Your task: Each line of the records below needs repeating exactly. Skip the pictures.

Dataset extract:
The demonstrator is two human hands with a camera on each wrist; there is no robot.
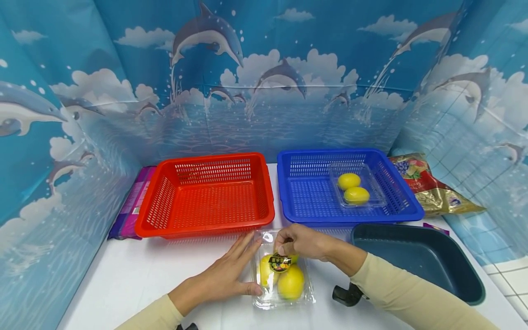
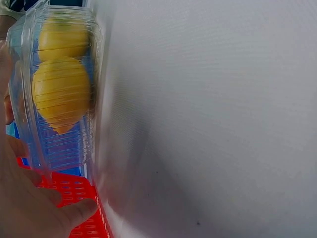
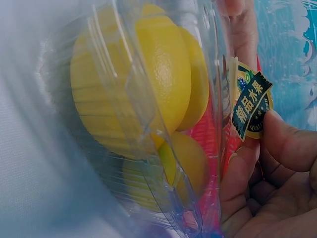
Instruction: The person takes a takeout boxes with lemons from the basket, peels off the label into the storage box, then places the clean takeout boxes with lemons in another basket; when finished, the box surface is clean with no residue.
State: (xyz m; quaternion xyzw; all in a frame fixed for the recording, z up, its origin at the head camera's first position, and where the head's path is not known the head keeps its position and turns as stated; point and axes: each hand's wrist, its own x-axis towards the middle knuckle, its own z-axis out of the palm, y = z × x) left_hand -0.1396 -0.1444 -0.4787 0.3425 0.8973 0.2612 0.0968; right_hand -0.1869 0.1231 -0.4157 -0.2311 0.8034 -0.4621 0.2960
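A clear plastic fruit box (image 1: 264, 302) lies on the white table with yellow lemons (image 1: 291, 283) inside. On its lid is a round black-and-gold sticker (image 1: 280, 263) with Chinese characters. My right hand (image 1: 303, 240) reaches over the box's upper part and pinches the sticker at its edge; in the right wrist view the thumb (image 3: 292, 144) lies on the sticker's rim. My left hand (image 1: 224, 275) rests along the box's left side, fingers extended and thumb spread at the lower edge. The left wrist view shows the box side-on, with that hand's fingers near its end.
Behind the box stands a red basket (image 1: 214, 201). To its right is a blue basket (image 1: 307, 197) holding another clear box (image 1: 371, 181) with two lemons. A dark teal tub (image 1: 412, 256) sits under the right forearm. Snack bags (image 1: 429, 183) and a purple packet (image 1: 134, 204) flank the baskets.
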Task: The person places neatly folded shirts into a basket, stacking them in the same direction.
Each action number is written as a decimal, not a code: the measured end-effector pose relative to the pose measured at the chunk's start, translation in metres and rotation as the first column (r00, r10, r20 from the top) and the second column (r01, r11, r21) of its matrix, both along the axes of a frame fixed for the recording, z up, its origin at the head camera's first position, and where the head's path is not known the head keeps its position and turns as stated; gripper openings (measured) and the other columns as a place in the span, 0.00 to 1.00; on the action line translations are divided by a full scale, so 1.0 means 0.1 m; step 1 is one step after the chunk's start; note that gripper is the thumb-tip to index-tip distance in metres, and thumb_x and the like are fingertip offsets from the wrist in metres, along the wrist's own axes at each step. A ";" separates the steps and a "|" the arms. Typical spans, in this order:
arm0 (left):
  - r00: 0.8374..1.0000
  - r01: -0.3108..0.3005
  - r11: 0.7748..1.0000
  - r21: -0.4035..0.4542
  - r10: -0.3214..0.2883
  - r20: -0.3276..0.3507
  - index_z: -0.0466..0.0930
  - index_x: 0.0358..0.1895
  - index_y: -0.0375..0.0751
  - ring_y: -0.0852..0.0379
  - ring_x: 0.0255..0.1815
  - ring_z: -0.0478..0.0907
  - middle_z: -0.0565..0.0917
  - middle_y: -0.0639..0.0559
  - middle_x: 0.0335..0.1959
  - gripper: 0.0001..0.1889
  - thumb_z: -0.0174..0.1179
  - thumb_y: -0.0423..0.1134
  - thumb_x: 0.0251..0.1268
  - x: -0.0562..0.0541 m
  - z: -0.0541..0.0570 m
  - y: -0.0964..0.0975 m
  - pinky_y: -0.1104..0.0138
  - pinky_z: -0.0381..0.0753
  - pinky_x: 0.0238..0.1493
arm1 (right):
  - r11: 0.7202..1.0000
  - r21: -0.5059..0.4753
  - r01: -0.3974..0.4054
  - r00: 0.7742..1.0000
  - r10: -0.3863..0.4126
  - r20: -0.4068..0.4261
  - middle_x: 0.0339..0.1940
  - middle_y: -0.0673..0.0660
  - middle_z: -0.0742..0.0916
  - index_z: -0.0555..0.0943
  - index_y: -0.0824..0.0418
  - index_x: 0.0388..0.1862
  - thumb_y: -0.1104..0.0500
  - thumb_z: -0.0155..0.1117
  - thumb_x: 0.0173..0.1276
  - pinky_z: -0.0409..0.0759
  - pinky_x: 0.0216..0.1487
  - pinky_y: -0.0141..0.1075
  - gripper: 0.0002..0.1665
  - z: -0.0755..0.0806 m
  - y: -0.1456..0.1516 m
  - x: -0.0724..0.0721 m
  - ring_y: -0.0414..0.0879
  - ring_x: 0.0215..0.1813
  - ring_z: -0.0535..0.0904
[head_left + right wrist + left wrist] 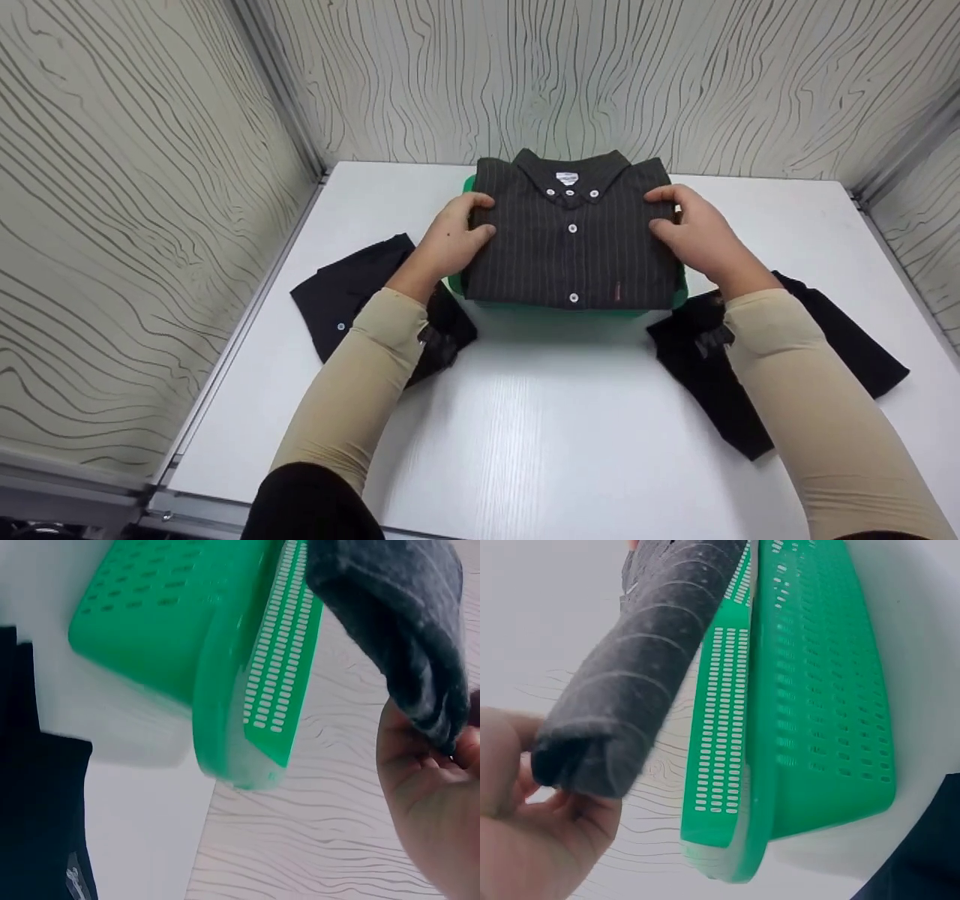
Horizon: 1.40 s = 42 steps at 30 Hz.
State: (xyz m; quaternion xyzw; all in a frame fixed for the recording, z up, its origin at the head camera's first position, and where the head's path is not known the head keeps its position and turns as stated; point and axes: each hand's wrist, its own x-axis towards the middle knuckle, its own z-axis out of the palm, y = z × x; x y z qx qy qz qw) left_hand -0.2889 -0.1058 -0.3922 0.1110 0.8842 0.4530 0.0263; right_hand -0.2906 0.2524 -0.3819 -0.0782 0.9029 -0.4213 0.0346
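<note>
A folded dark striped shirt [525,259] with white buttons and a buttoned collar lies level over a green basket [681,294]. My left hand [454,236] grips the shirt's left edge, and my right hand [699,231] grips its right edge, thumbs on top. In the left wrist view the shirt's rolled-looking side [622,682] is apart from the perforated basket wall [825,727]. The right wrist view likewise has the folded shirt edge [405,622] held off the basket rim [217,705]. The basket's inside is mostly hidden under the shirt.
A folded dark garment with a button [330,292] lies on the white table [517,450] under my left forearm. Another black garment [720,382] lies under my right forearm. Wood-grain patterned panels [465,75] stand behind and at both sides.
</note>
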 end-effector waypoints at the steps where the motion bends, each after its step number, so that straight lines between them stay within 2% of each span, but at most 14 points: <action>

Result of the exercise:
The demonstrator is two human hands with a camera on each wrist; there is no robot.
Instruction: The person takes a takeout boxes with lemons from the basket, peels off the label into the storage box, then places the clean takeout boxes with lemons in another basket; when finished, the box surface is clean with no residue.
State: (xyz m; quaternion xyzw; all in a frame fixed for the recording, z up, its origin at the head camera's first position, and where the head's path is not known the head keeps its position and turns as stated; point and axes: each hand's wrist, its own x-axis towards the middle knuckle, its own z-axis out of the palm, y = z × x) left_hand -0.1396 -0.1444 -0.4787 0.3425 0.8973 0.2612 0.0968; right_hand -0.1869 0.1231 -0.4157 -0.2311 0.8034 -0.4621 0.2960
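A clear plastic fruit box (image 1: 264, 302) lies on the white table with yellow lemons (image 1: 291, 283) inside. On its lid is a round black-and-gold sticker (image 1: 280, 263) with Chinese characters. My right hand (image 1: 303, 240) reaches over the box's upper part and pinches the sticker at its edge; in the right wrist view the thumb (image 3: 292, 144) lies on the sticker's rim. My left hand (image 1: 224, 275) rests along the box's left side, fingers extended and thumb spread at the lower edge. The left wrist view shows the box side-on, with that hand's fingers near its end.
Behind the box stands a red basket (image 1: 214, 201). To its right is a blue basket (image 1: 307, 197) holding another clear box (image 1: 371, 181) with two lemons. A dark teal tub (image 1: 412, 256) sits under the right forearm. Snack bags (image 1: 429, 183) and a purple packet (image 1: 134, 204) flank the baskets.
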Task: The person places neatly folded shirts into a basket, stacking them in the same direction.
Each action number is written as a decimal, not a code: the measured end-effector pose relative to the pose measured at the chunk's start, translation in metres and rotation as the first column (r00, r10, r20 from the top) and the second column (r01, r11, r21) of its matrix, both along the axes of a frame fixed for the recording, z up, its origin at the head camera's first position, and where the head's path is not known the head keeps its position and turns as stated; gripper openings (measured) and the other columns as a place in the span, 0.00 to 1.00; on the action line translations are divided by a full scale, so 1.0 means 0.1 m; step 1 is one step after the chunk's start; note that gripper is the thumb-tip to index-tip distance in metres, and thumb_x and the like are fingertip offsets from the wrist in metres, along the wrist's own axes at each step. A ";" separates the steps and a "|" the arms. Typical spans, in this order:
arm0 (left):
  - r00: 0.8374..1.0000
  - r01: -0.3108..0.3005
  - r11: 0.7748..1.0000
  - r21: -0.4035..0.4542
  - r10: -0.3214..0.2883
  - r20: -0.3276..0.3507
  - index_z: -0.0466..0.0930
  - index_x: 0.0358..0.1895
  - index_y: -0.0375..0.0751
  - ring_y: -0.0852..0.0379
  - ring_x: 0.0255..0.1815
  - ring_z: -0.0478..0.0907
  - middle_z: -0.0565..0.0917
  - middle_y: -0.0639..0.0559
  - middle_x: 0.0335..0.1959
  - gripper: 0.0001..0.1889
  - thumb_z: -0.0174..0.1179
  - thumb_y: -0.0423..0.1134
  - thumb_x: 0.0251..0.1268
  - x: -0.0562..0.0541 m
  - z: -0.0541..0.0570 m
  - y: -0.0964..0.0975 m
  - pinky_y: -0.1104..0.0138
  - pinky_z: -0.0381..0.0753
  - pinky_x: 0.0238..0.1493
arm1 (right):
  - r11: 0.7202..1.0000
  - r21: -0.5059..0.4753
  - r01: -0.3974..0.4054
  - r00: 0.7742..1.0000
  - r10: -0.3863..0.4126
  - r20: -0.4068..0.4261
  - middle_x: 0.0339..0.1940
  - middle_y: -0.0673..0.0660
  - middle_z: -0.0742..0.0916
  - index_z: -0.0555..0.0943
  - index_y: -0.0824..0.0418
  - index_x: 0.0388..0.1862
  - thumb_y: -0.1104..0.0500
  - thumb_z: -0.0155..0.1117
  - thumb_x: 0.0173..0.1276
  - pinky_z: -0.0409..0.0759
  - pinky_x: 0.0216..0.1487
  - pinky_y: -0.0141..0.1075
  - gripper: 0.0002..0.1665
  - z: -0.0755..0.0806 m
  - y: -0.1456..0.1516 m
  - x: -0.0724..0.0721 m
  - ring_y: -0.0414..0.0879
  - ring_x: 0.0215..0.1813
  - ring_z: -0.0535..0.0904
[head_left + right wrist + left wrist] 
Horizon: 1.40 s = 42 steps at 30 Hz.
State: (xyz m; quaternion xyzw; all in a frame fixed for the recording, z up, its origin at the head camera's first position, and where the head's path is not known the head keeps its position and turns as stated; point and axes: each hand's wrist, its own x-axis towards the middle knuckle, its own z-axis out of the palm, y = z × x; x y z qx qy qz qw) left_hand -0.2889 -0.1058 -0.3922 0.1110 0.8842 0.4530 0.0263; right_hand -0.2906 0.2524 -0.3819 -0.0782 0.9029 -0.4213 0.0346
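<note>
A folded dark striped shirt [525,259] with white buttons and a buttoned collar lies level over a green basket [681,294]. My left hand [454,236] grips the shirt's left edge, and my right hand [699,231] grips its right edge, thumbs on top. In the left wrist view the shirt's rolled-looking side [622,682] is apart from the perforated basket wall [825,727]. The right wrist view likewise has the folded shirt edge [405,622] held off the basket rim [217,705]. The basket's inside is mostly hidden under the shirt.
A folded dark garment with a button [330,292] lies on the white table [517,450] under my left forearm. Another black garment [720,382] lies under my right forearm. Wood-grain patterned panels [465,75] stand behind and at both sides.
</note>
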 end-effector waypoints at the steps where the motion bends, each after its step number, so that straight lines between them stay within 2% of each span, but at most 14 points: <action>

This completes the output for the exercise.